At the ONF Member Workday on October 20, immediately following the Summit in the same location, 160 registrants came with what seemed a fierceness of mindset to get down to work. The Extensibility and Configuration & Management Working Groups hammered away at their commitments for OpenFlow® 1.2. Testing & Interoperability WG members pushed hard on the work that will reach its first major milestones early next year. An ad hoc band of enthusiasts met for the first time to debate and formulate a proposed charter for an official Working Group on the Hybrid Forwarding Plane. And I was able to meet with some members excited about ONF’s starting a new effort on market education.

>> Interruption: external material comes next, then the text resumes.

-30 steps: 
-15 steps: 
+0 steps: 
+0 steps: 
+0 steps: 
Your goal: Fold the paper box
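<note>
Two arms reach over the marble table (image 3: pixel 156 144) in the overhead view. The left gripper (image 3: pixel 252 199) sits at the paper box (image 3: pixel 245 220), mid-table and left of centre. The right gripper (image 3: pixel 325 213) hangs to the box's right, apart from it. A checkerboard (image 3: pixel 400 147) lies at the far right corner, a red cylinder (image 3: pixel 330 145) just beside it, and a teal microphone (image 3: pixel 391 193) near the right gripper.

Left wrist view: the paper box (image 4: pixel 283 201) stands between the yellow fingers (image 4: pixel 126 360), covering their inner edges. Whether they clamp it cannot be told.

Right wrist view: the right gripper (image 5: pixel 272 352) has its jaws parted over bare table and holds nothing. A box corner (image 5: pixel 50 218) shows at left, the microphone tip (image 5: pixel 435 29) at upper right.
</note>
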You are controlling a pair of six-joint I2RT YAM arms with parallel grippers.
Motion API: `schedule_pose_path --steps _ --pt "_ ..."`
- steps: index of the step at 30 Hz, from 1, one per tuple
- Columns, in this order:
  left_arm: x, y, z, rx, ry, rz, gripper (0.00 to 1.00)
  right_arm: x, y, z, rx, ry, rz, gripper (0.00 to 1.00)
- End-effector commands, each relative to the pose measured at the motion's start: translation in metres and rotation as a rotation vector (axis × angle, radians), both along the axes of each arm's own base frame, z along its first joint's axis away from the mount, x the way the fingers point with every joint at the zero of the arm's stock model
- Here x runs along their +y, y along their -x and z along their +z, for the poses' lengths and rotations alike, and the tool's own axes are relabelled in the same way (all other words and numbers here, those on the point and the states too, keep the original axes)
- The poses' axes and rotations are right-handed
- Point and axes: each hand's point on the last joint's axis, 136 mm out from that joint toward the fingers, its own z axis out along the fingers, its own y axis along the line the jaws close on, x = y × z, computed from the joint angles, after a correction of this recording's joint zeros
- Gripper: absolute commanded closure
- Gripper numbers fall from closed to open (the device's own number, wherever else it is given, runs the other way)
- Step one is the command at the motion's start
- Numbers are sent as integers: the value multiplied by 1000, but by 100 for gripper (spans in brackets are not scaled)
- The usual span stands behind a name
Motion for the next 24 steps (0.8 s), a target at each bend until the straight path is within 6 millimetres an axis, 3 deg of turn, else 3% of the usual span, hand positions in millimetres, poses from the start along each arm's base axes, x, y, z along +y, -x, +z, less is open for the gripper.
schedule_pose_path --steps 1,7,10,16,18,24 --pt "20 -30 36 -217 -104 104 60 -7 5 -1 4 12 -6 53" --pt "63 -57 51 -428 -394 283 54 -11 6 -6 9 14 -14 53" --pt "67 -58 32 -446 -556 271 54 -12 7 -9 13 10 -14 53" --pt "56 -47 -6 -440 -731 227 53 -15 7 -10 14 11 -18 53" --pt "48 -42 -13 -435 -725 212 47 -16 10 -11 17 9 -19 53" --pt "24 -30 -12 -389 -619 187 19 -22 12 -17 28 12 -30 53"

As I write this, ONF has welcomed LSI, its 49th member company, with more membership inquiries in my inbox. And we’re only six months beyond our public launch. Guru and I have opened pre-registration for the next Summit, and already the number of people pre-registered is nearly 400, many being departing Summit and ONF attendees not willing to take a chance on missing the action. (You might want to sign up now as well.) My inbox continues to run over with blog posts and press clippings, interview and speaking requests, and expressions of high regional interest that have me thinking about how best to serve the needs of such a global community of members. I have a team working on our web site to create and manage content and provide the tools you need to do your work, and they are busy, very busy. What’s more, I have retained the services of an international public relations firm to work on external market education with our members.
I reflect on my long history of networking technology and standards activities fully cognizant of the fact that I have never before been a part of such an enthusiastic undertaking. Both the Summit and the ONF Member Workday brought people from around the world and we stepped over one another, broke bread, downed some fine, locally-crafted liquid refreshments, argued vociferously over the finer points of so many topics, and literally can’t wait to do it all again. I want to thank each and every person who joined us at either the Summit or ONF Workday and apologize to those who wanted to participate but were instead waitlisted. What I can promise you is many more events in larger venues, a constant stream of relevant information on our web site, more ways for you to contribute, and – oh, before I forget – the OpenFlow® 1.2 standard on schedule for December approval by the Board (thanks exclusively to your efforts).
As always, I welcome your suggestions, ideas, and initiative.